Introducing the Erwin, Habring²’s Newest In-House Watch with Jumping Seconds

Habring² is a small, Austrian independent founded by husband-and-wife duo Richard & Maria Habring. If the name rings a bell, it’s because Richard Habring is no stranger to the industry, with a career spanning decades in some of the watch world’s most renowned firms, among them IWC where he notably developed the brand’s rattrapante (split-seconds) chronograph module as head movement designer. In 2004, he formed his eponymous brand, with the spirit of Habring² being focused on limited, nearly-bespoke production led by a small team.

In 2014, Habring² made a huge leap forward with the debut of the Felix, the brand’s first watch to feature the in-house A11B (base) caliber, which was to serve as a foundation for all watches moving forward. Today, we’re seeing the evolution of that development with the introduction of the Erwin, which brings together the A11B caliber and the brand’s signature jumping seconds (dead-beat) complication to create the A11S.

Left: the Felix gets a facelift; right: the new Erwin.

Before we get to the watch, a bit more on the brand’s movement development. Between the years 2007 and 2014, Habring²’s calibers were based primarily on the Valjoux 7750/7760/Valgranges range. With ETA’s well-documented decision to taper supply, Habring² took the steps to move toward greater independence, a decision that ultimately resulted in the A11B caliber. The vast majority of the movement is manufactured in-house, with Habring² eschewing an overly industrialized approach in favor of more manual production of critical parts. The one major component not produced in-house is the chronometer-grade balance spring, which Habring² sources from renowned spring producer Carl Haas.

The Erwin case—100% made and finished in Austria—comes in at an attractive 38.5mm with a height of just 9mm, so it boasts an impressively well-proportioned case even with the added girth from the jumping seconds module. Thinness was a priority here from the onset, so special attention was given to the height of the module, which was ultimately thinned from previous iterations. All in all, you won’t have any issues slipping this one under a shirt cuff.

Both variants of the Erwin.

The Erwin will be offered in two distinct variants.

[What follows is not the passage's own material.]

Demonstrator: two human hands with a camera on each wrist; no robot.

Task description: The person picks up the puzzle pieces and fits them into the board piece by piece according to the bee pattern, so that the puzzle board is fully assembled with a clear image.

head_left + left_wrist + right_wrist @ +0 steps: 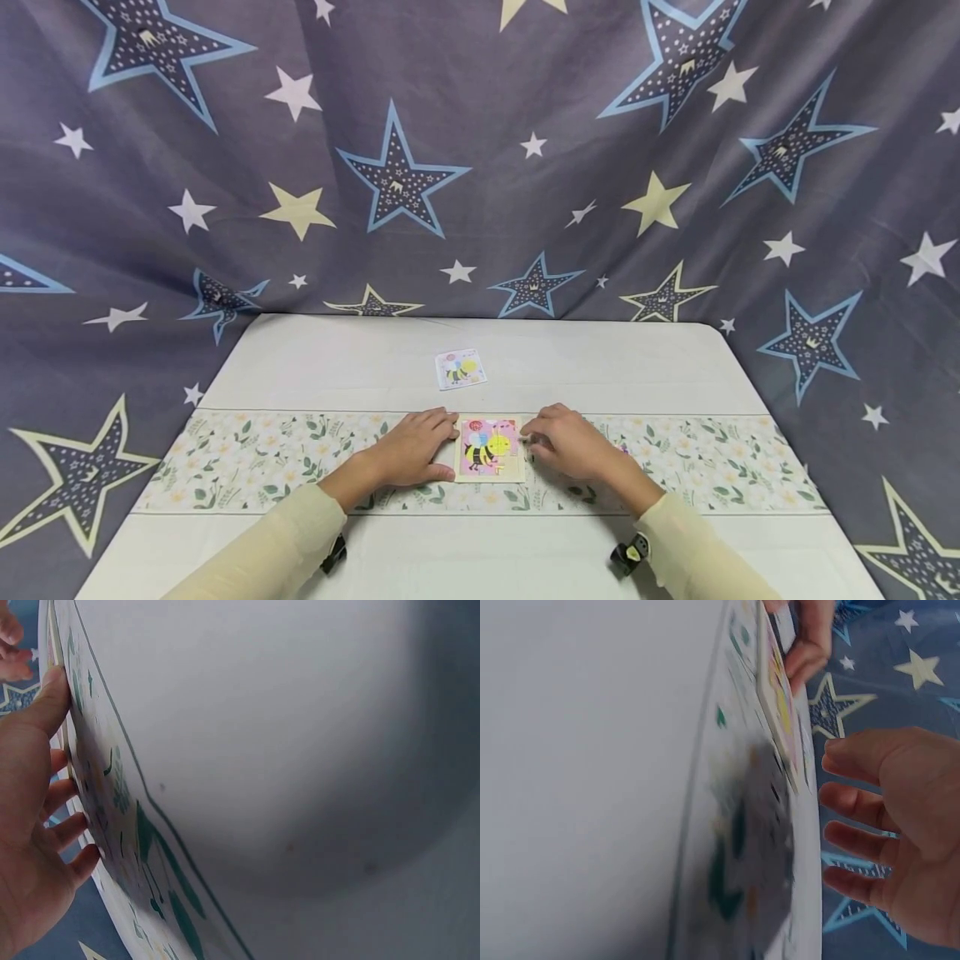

The first features a silver-white dial with minimalist black print and black oxidized steel hands, an aesthetic previously seen on the Felix. The second, and my personal favorite of the two, is a new silver dial with a brushed finish and red gold-plated hours indices and hands. The Felix is also available in this new treatment.

The Erwin will sell for $6,200. It’s no doubt an expensive proposition, and one that is higher than what we normally cover on worn&wound, but few brands offer the same horological prowess at this price point, especially with this level of hand finishing. For more information, visit Habring².

For our review of the Habring² Time-Reserve 2009, click here.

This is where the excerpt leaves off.